Southern Africa: ACP Facility Helps Fight Energy Hunger

Sixty-seven-year old Sarudzai Msipa heavily blows air in and out of her mouth, seated in the open-air on a goat skin mat outside her hut as she battles to revive a dying fire on her cooking place set up in the middle of her yard at her remote home in Mwenezi district in Zimbabwe’s Masvingo Province. Just three sticks are in the fire to keep it alive and there is no sign of leftover firewood nearby. To Msipa, this means times are tough for her and many other villagers as the energy hunger takes a knock on them in this part of Southern Africa. Even getting solar for lighting, is a non-starter for the Southern African region's many rural dwellers like Msipa who have to bear the brunt of the region’s deepening energy hunger. "I have no paraffin nor solar for lighting purposes.

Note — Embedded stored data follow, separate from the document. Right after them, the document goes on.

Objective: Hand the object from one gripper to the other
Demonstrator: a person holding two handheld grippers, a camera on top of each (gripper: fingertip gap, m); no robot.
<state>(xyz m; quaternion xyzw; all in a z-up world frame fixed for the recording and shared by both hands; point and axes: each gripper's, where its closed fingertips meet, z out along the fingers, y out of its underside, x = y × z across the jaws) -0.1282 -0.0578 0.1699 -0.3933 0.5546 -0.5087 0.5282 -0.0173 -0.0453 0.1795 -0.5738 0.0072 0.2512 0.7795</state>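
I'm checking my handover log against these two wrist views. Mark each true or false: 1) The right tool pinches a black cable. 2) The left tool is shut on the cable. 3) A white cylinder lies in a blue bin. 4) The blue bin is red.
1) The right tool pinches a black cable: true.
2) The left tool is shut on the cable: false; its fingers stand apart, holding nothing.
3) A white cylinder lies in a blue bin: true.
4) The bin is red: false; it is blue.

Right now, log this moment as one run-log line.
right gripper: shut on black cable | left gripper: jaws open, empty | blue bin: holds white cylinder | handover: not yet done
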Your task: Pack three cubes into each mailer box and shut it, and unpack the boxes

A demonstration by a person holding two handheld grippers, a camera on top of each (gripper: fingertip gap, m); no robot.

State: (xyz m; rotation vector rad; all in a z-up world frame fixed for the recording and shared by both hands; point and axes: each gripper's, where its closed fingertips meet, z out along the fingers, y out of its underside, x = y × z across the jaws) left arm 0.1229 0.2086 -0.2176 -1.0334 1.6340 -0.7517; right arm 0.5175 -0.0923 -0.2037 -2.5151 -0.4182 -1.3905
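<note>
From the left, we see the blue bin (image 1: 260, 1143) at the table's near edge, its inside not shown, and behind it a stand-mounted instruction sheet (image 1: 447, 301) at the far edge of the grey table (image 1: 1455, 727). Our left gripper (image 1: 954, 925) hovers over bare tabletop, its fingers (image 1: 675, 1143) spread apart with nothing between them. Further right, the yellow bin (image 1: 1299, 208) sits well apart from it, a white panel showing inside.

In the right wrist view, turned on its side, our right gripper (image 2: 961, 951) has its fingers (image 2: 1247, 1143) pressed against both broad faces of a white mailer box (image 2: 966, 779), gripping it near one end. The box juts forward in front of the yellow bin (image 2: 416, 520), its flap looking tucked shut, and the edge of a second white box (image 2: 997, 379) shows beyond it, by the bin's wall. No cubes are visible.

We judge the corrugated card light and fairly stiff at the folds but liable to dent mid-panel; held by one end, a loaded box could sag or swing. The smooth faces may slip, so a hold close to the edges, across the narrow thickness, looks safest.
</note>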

I can’t afford to buy these because I have no income and worse still I cannot have electricity either," Msipa told IDN. For Msipa, as for several other villagers here, even firewood has become hard to come by as the country’s forests are fast fading away. Of late, Zimbabwe in particular has been losing 350 000 hectares of forests each year, according to the country’s Ministry of Environment. This means many Southern Africans like Msipa have to endure energy hunger as forests fade away. To survive in the face of the mounting energy hunger in the region, Africans like Msipa have to cut the few remaining trees for their energy. And as Southern Africa bears the brunt of energy poverty, currently 1.6 billion people globally – mainly in rural and peri-urban areas of developing countries – do not have access to electricity while 2.4 billion people rely on traditional biomass for cooking and heating.